▶ [SOURCE DATA]
# # # #
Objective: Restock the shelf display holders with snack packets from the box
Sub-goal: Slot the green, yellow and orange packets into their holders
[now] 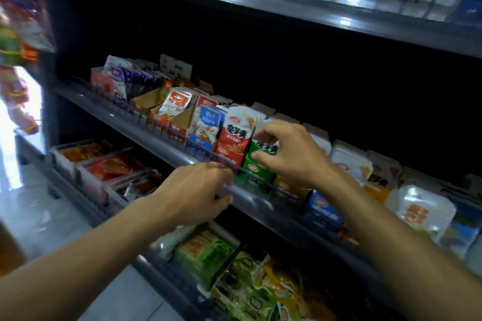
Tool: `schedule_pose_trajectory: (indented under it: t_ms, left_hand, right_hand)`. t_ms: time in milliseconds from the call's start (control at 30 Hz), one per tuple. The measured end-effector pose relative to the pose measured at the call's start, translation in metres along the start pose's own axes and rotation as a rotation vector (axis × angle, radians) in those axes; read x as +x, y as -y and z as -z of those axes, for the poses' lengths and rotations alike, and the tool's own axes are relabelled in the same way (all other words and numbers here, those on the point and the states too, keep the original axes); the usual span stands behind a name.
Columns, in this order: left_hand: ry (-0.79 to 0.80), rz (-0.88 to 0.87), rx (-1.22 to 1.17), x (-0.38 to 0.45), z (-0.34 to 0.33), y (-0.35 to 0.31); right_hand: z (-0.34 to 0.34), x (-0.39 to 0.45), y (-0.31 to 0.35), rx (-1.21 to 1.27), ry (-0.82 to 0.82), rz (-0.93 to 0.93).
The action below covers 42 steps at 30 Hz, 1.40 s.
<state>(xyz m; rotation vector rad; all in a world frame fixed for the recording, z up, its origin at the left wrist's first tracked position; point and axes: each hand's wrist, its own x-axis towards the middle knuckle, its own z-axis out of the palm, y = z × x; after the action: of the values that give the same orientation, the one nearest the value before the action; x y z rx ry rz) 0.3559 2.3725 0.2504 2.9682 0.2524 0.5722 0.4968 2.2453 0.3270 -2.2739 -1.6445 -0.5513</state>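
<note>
On the middle shelf (167, 126), the right hand (292, 154) pinches the green packet (257, 161) — glossy, white-topped, upright in its holder beside a red packet (234, 135) — while the left hand (194, 190), fingers loosely curled, holds nothing at the shelf's rail.

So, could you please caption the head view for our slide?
Right hand at the green packets, left hand on the middle shelf's front rail.

Green snack packets (257, 164) upright in shelf holder, beside red packets (234, 135).
</note>
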Motion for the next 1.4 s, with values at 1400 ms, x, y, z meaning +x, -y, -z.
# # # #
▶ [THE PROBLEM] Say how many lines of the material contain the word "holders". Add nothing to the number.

▶ [RESPONSE FOR THIS EXERCISE] 2